### DATA RECORDS

+-------+

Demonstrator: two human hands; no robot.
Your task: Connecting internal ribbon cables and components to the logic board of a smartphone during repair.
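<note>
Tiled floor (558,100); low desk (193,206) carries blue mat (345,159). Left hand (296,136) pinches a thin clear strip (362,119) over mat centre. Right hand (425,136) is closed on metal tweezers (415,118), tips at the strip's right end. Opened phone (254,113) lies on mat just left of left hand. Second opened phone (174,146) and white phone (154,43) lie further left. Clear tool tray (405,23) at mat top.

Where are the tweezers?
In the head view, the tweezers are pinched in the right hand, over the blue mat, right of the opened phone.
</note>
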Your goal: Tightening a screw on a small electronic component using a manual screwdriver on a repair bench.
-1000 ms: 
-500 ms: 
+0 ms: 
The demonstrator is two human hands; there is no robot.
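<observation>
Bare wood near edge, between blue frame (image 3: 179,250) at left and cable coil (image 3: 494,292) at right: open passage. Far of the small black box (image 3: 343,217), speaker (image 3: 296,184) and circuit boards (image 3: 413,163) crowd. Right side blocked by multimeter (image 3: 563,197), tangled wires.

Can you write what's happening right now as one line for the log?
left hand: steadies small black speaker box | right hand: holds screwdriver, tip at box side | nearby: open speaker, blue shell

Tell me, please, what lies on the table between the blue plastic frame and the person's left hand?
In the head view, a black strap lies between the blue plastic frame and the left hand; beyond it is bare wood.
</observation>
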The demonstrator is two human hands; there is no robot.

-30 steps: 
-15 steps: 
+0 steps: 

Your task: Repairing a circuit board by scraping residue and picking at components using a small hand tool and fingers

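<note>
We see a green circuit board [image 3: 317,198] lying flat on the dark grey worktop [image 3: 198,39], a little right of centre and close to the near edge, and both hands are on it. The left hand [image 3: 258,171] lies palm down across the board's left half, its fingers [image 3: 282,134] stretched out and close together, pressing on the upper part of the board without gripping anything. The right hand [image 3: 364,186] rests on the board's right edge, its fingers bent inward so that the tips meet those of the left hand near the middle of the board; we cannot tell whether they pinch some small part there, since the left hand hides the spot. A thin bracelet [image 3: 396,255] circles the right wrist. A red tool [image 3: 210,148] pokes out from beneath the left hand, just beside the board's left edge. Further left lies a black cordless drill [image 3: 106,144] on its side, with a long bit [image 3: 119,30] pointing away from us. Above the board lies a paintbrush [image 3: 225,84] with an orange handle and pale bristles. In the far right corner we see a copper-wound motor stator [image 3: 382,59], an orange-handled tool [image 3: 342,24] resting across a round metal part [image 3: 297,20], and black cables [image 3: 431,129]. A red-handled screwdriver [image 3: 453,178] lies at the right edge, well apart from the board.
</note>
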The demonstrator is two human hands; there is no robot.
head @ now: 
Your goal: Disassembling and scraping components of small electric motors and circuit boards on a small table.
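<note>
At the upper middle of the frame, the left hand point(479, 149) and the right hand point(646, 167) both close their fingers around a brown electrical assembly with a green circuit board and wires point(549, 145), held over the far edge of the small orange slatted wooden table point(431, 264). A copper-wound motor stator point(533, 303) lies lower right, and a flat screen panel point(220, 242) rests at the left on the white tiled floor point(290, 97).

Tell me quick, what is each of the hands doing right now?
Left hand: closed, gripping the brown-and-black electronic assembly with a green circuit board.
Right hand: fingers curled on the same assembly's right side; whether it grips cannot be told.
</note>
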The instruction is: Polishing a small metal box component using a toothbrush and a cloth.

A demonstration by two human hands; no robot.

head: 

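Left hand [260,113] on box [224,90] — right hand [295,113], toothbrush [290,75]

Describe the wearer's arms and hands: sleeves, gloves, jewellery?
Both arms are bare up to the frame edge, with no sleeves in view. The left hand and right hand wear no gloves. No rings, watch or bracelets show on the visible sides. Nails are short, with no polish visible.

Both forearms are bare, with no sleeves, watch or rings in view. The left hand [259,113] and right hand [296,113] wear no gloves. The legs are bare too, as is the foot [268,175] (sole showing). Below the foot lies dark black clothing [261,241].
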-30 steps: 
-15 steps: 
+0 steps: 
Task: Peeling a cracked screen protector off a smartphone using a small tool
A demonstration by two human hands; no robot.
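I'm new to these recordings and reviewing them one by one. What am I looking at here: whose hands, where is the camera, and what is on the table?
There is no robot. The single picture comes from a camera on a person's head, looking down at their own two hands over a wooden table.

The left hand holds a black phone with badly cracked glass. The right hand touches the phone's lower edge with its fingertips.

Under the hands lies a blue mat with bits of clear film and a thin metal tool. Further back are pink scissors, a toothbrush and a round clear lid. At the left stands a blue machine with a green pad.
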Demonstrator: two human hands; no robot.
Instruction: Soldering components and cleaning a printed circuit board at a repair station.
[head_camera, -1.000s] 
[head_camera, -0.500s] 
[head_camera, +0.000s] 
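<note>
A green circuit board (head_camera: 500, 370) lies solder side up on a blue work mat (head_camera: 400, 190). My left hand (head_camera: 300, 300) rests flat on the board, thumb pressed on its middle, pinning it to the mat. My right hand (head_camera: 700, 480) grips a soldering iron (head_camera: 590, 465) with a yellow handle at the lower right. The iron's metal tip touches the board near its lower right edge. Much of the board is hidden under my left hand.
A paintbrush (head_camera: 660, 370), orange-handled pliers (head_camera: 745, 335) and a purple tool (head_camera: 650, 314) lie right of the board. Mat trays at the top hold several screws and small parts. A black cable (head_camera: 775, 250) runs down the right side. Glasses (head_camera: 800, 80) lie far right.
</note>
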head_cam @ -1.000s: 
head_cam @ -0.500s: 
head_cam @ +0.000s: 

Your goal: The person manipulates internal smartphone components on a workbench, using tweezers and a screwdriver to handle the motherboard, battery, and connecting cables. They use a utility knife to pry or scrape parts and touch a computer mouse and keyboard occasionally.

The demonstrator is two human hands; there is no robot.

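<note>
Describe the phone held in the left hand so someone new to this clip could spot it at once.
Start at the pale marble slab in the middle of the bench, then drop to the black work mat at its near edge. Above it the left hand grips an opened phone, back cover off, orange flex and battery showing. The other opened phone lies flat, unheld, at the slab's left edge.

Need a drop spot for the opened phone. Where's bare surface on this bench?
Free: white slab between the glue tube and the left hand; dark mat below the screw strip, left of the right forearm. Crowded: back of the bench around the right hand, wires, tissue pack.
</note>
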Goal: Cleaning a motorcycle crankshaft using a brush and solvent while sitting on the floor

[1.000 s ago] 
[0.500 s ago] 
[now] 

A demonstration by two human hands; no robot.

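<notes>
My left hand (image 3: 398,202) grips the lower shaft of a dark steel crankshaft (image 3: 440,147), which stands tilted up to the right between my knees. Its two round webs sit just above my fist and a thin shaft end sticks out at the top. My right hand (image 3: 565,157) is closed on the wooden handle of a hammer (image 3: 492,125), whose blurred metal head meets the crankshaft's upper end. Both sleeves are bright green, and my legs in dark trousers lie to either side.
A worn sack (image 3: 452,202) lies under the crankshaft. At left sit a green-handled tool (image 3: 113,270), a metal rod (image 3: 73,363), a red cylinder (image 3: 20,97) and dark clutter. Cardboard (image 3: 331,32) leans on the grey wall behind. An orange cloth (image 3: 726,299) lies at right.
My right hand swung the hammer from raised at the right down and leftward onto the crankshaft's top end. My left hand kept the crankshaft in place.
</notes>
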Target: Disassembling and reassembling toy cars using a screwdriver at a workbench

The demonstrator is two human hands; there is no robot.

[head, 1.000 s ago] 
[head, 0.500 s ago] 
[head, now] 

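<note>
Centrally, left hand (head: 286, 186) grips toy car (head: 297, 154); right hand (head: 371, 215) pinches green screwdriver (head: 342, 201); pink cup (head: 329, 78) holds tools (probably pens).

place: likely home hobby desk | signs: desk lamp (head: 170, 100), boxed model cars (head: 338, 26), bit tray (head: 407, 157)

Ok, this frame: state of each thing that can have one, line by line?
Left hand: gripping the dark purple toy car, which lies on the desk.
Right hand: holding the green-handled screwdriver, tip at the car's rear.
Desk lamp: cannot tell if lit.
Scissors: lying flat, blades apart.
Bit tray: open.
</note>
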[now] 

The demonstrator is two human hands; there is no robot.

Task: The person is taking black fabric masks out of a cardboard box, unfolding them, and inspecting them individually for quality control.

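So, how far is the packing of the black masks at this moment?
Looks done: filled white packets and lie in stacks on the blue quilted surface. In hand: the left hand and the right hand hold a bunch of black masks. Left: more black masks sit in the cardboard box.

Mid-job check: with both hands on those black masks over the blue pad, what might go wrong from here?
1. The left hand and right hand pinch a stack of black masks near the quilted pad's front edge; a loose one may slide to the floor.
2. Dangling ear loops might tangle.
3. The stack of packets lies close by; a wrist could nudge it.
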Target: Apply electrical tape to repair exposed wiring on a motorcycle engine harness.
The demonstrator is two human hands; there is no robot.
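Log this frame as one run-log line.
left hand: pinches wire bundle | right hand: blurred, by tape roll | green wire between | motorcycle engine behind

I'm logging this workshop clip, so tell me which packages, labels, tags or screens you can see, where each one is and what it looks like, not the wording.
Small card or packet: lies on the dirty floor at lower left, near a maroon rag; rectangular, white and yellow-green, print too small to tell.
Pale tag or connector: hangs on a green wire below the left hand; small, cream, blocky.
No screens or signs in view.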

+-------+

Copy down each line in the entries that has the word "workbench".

### TASK RESPONSE
Your goal: The person manipulates internal smartphone components on a workbench, using tweezers and a screwdriver to handle the motherboard, battery, and connecting cables. They use a utility knife to pry or scrape parts and touch a computer mouse and keyboard occasionally.
Target: Disassembling and reassembling toy cars using a screwdriver at a workbench

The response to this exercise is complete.